From our intern, Ruth Mercedes

“Here we wear many hats,” is the phrase I heard my first few days interning with The Rosenbach. Although at first I did not have a practical understanding of the significance of that phrase, it soon became abundantly clear that when working for a small, dedicated, and busy rare books library and museum, one must be ready to learn many skills.

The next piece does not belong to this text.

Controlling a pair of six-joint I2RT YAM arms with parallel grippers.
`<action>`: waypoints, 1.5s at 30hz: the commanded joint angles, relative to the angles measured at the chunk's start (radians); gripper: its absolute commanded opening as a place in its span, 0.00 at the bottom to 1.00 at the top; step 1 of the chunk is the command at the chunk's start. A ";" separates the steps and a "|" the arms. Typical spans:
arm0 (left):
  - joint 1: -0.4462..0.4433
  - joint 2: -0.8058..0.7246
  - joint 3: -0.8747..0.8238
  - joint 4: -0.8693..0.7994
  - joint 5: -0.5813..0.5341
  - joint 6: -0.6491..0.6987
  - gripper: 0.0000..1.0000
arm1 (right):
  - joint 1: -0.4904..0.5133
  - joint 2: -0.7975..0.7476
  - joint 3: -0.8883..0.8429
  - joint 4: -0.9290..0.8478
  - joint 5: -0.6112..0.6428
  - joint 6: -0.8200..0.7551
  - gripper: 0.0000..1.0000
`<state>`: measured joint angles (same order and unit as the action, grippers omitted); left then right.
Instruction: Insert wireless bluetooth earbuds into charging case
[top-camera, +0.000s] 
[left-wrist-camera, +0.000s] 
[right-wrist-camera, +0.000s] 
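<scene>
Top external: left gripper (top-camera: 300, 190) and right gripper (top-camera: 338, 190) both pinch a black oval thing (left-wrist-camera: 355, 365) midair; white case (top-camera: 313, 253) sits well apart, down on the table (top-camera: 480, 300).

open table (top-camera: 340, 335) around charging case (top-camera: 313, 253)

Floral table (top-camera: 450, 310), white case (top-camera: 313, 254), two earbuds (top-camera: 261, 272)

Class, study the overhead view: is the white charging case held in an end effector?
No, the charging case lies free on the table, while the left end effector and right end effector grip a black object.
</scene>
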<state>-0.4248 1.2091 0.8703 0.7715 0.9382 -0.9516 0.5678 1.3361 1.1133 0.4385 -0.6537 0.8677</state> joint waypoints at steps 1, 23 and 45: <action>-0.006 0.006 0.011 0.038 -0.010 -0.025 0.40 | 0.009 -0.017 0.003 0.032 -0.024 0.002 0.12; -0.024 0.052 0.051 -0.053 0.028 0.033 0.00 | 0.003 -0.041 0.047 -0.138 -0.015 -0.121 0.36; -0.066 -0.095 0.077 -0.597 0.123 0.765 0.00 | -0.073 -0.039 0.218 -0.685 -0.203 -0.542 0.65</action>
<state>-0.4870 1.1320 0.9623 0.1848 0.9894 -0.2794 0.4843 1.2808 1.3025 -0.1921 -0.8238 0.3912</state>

Interning at the Rosenbach has been a pleasure, not only as a student seeking to refine my practical skills in the archive, but also as a historian fascinated by the vast collection of materials the Rosenbach offers. I first came to the Rosenbach interested in their extensive collection of manuscripts related to Cortes’ travels to “New Spain” and Perú, however, I soon “wore many hats”, learning new skills in cataloging materials, researching provenances, and assisting with the Americana collection. Much of my internship was spent helping prepare an upcoming project in collections with involved me doing my own research on the history of campaigns in the United States. This is a subject I hadn’t realized had such a telling historical narrative. For instance, I never understood the origins of the symbolism of the donkey for the Democratic Party until discovering that Andrew Jackson was playfully (and sometimes not so playfully) referred to as a “Jackass.”

At the Rosenbach, I was gratified to learn that the museum makes space for both materials representing dominant narratives (such those related to U.S. Presidents) and histories which have traditionally not been told. The New Spain and Perú collections contain a wealth of materials related to indigenous histories of the Americas. Below are images of documents found in a collection that explores indigenous expressions of religion, land rights, and examinations of abuses by conquistadors in México.

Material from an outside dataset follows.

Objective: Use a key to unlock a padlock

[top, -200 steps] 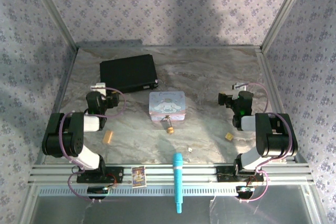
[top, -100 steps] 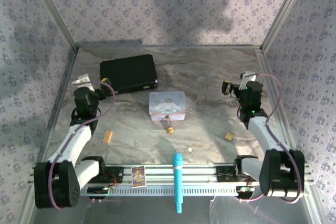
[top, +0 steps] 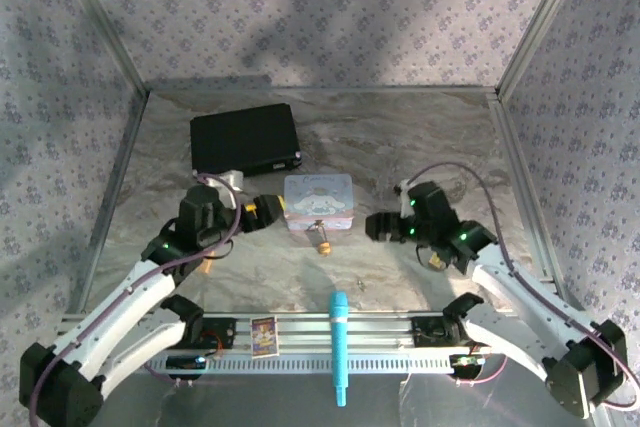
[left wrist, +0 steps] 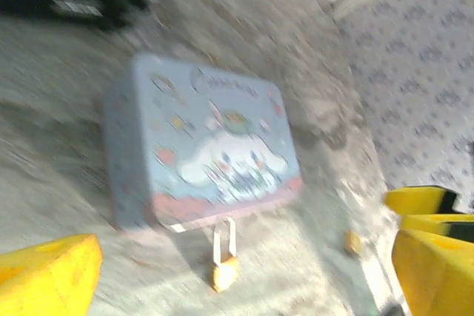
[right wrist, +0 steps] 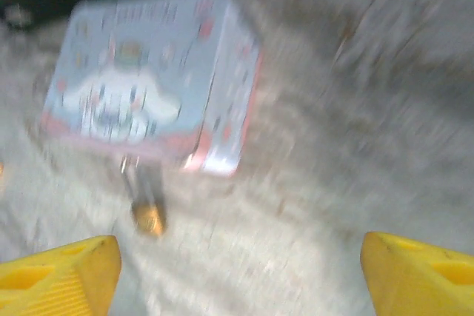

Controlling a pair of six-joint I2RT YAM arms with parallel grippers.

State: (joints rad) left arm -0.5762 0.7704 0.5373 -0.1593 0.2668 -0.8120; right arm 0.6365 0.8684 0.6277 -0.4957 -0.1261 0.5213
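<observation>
Swinging in from the outer edges of the table, both arms have brought their grippers to the middle, so the left gripper (top: 262,210) and the right gripper (top: 376,228) now face each other across the pastel tin (top: 318,199). The padlock (top: 323,244) has not moved: it lies on the table between the two sets of jaws, just beside the tin's near wall, and both wrist views, though blurred, show it ahead of the yellow fingers (right wrist: 63,271). Left jaws stand fully wide with nothing in them; right jaws also stand wide apart and hold nothing. The key (top: 361,287) lies untouched behind the right jaws, toward the arm bases and apart from the padlock. Judging by this, the approach is under way but no grasp has begun; the key must be picked up first
</observation>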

As a student who is currently studying access to indigenous Zapotec language materials in Oaxaca City, The PACSCL internship with the Rosenbach was invaluable in challenging my perspective of what “Americana” can mean in museum studies. Americana concerns all materials related to the Americas, not simply the United States, or those materials which have been sanctified in the past. As a student of Latinx Studies and History, I now know how the two can complement the other and be used to bolster a diverse and more rich archival space. Thank you so much to The Rosenbach for providing me this invaluable experience and to PACSCL for their commitment to radicalizing both my conception of an archive and the future of museum studies.